WHAT YOU HAVE TO DO → Omit all pictures, then retype the data exactly as given.

»»

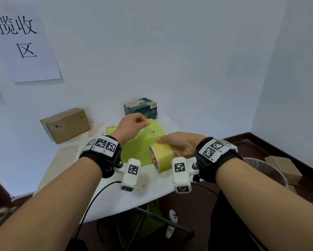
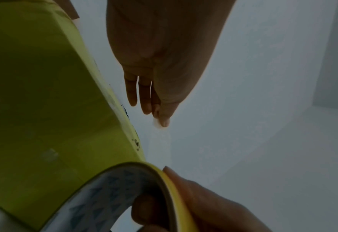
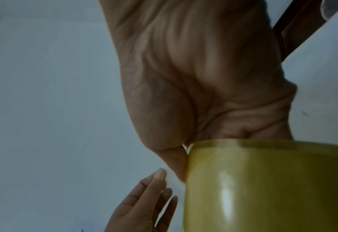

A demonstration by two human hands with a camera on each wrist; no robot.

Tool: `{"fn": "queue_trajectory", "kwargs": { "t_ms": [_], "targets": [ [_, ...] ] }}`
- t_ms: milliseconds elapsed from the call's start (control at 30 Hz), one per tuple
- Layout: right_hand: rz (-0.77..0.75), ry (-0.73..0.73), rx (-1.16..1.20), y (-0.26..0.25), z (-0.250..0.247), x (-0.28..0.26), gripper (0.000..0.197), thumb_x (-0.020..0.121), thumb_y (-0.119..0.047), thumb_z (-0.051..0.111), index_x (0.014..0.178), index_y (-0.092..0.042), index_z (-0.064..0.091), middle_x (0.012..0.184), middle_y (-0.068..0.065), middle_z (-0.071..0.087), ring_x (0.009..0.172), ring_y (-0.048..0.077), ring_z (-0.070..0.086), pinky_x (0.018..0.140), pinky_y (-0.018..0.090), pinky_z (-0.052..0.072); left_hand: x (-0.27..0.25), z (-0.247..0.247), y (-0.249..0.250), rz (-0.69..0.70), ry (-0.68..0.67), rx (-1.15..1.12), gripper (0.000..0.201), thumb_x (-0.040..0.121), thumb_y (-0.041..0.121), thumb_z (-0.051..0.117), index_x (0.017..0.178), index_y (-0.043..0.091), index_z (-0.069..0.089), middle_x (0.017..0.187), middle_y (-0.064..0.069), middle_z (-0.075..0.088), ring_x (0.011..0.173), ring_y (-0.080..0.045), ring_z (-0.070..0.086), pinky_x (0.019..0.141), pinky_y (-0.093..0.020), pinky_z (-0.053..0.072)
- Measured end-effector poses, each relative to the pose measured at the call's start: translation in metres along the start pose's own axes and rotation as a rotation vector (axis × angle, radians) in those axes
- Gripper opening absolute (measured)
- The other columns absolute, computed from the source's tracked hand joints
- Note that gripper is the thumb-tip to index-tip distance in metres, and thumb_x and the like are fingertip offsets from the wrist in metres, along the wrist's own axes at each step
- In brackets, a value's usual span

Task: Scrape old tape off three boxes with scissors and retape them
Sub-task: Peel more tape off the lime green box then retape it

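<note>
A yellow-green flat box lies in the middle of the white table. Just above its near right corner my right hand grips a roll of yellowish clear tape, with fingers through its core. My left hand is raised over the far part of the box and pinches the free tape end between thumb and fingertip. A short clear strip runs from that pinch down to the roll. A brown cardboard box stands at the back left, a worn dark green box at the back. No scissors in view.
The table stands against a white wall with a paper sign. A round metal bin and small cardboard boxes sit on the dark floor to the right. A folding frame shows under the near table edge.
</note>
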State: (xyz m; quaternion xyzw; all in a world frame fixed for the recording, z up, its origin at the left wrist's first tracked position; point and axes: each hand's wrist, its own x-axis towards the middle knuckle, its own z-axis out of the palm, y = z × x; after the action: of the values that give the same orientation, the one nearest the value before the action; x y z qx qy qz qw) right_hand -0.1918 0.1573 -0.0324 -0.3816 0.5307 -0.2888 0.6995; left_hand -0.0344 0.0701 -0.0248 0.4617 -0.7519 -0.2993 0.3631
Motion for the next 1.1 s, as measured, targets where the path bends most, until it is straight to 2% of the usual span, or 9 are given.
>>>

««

RESULT BELOW →
A demonstration by two human hands with a camera on each wrist; no robot.

Tool: `{"fn": "queue_trajectory", "kwargs": { "t_ms": [_], "targets": [ [_, ...] ] }}`
- t_ms: milliseconds elapsed from the call's start (control at 30 Hz), one per tuple
- Layout: right_hand: rz (-0.77..0.75), ry (-0.73..0.73), rx (-1.16..1.20), y (-0.26..0.25), z (-0.250..0.247), x (-0.28..0.26), gripper (0.000..0.197), thumb_x (-0.020..0.121), thumb_y (-0.119..0.047), thumb_z (-0.051..0.111), index_x (0.014..0.178), index_y (-0.092..0.042), index_z (-0.064..0.091), middle_x (0.012..0.184), middle_y (-0.068..0.065), middle_z (-0.071..0.087), ring_x (0.009..0.172), ring_y (-0.048..0.077), ring_z (-0.070..0.086), pinky_x (0.018..0.140), pinky_y (-0.018..0.090), pinky_z (-0.052..0.072); left_hand: x (-0.27..0.25), z (-0.247..0.247), y (-0.249..0.250), rz (-0.69..0.70), ry (-0.68..0.67), rx (-1.15..1.12), gripper (0.000..0.201), thumb_x (-0.040..0.121), thumb_y (-0.041..0.121), thumb_z (-0.051..0.117), index_x (0.017..0.178), index_y (-0.043..0.091), index_z (-0.069..0.089), middle_x (0.017..0.187), middle_y (-0.064..0.069), middle_z (-0.075..0.088), ring_x (0.011..0.173), ring_y (-0.080..0.045), ring_z (-0.070..0.086), pinky_x (0.019..0.141), pinky_y (-0.093..0.020), pinky_z (-0.053..0.072)
- Measured end-effector poses, each relative to the pose measured at the call's start: translation in metres along the start pose's own axes and rotation as a rotation vector (axis × angle, radians) in those axes
- Gripper opening absolute (measured)
- The other columns absolute, computed from the source's tracked hand joints
- Note that gripper is the thumb-tip to index-tip distance in metres, and thumb_x and the like are fingertip offsets from the wrist in metres, along the wrist's own axes at each step
- In brackets, a value's usual span

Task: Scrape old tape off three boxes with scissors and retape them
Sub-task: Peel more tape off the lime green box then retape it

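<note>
A yellow-green flat box lies in the middle of the white table. Just above its near right corner my right hand grips a roll of yellowish clear tape, with fingers through its core. My left hand is raised over the far part of the box and pinches the free tape end between thumb and fingertip. A short clear strip runs from that pinch down to the roll. A brown cardboard box stands at the back left, a worn dark green box at the back. No scissors in view.
The table stands against a white wall with a paper sign. A round metal bin and small cardboard boxes sit on the dark floor to the right. A folding frame shows under the near table edge.
</note>
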State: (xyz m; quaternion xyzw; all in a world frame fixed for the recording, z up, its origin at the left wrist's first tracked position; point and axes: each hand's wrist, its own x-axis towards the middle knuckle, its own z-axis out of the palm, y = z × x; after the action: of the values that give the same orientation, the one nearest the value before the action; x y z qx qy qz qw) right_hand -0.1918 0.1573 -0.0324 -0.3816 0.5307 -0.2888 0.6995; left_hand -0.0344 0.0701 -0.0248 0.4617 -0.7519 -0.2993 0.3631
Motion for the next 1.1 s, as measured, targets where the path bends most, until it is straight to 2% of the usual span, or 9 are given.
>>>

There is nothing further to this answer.